The late eighties were a tricky time in American cinema. Lightweight crowd pleasing films like Rain Man and Driving Miss Daisy were crowding theaters and picking up awards, but it was a slew of cynical and thought-provoking works like True Believer, Running on Empty and Tequila Sunrise that were really telling the story of the day, each focusing in their own specific way on the failings of the eighties as an answer to the strives made in the sixties and seventies (culturally, politically and cinematically).
I first saw True Believer when I was a junior in High School and it had a pretty profound effect on me and I don’t think I have let a year slip by without giving it another look. Certainly one thing that I found so inspiring about the film was Wood’s haunting performance, Roger Ebert spent nearly the entirety of his original three-star review of the film praising it. Technically the film is quite dazzling as well if not at all showy (watch the still breathtaking and wonderfully edited sequence where Dodd and Baron recreate the murder they are investigating), but there was something in the film’s spirit that really moved me more than anything else. It was something about being a teen in the eighties suffering through Reagan, AIDS, The Religious-Right and conformity all the while with the knowledge that the liberal attitudes of the late sixties and seventies were so close and yet so far away. True Believer is one of those pivotal films from the eighties that is working against the decade…it’s not flashy, it doesn’t owe anything to MTV, and it has a real individualistic spirit that goes against the complacent nature of so many films of the time. Brad Fiedel’s score and James Woods' haircut are about the only things that place True Believer as a 'typical eighties film'. It’s a raging, if subtle, work that is a simultaneous throwback and flash-forward.
Not surprisingly True Believer failed when it hit theaters that cold winter of ’89. While it captivated a number of critics who were exhausted with the increasingly sappy and condescending turn American film had made in the mid-eighties audiences didn’t turn out for True Believer upon its release, and it’s never really gotten the fan-base it deserves.
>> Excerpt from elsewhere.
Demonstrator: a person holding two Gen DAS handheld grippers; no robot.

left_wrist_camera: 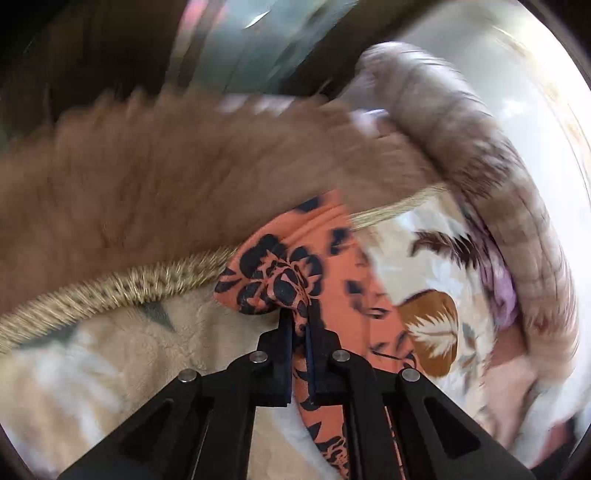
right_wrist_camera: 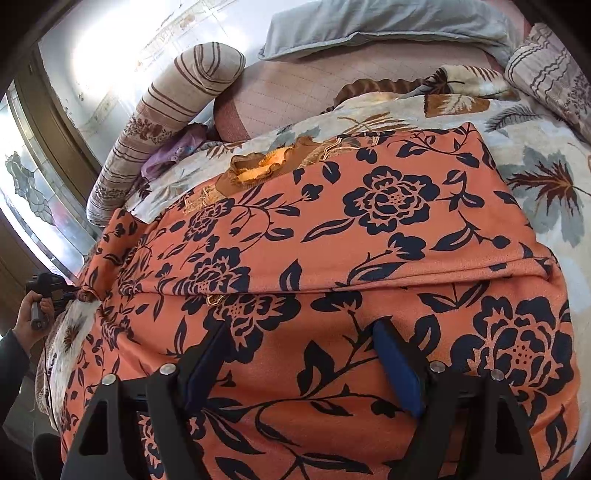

Woods astonishing performance alone should have guaranteed a cult around this film but it’s just never happened.
True Believer has always, thankfully, been a fairly easy film to see thanks to home video (and it even inspired a short-lived series called Eddie Dodd starring Treat Williams) and it is currently available on a bare-bones widescreen DVD from Columbia.
Joseph Ruben’s daring and expertly realized film remains one of my favorites from the eighties, and I hope some more folks might seek it out for the first time or give it another look. Re-watching the film recently I was struck with a certain sadness that I, like Eddie Dodd, didn’t fulfill a lot of my early promise, but as the end credits rolled and Lou Reed’s stunning “Busload of Faith” kicked in I was at least happy that I haven’t sold out my core beliefs and attitudes as I am nearing my fortieth year on the planet. True Believer, like Reed's song that was written for it, is just as relevant today as it was more than two decades ago...a reminder that everything, and nothing, has changed.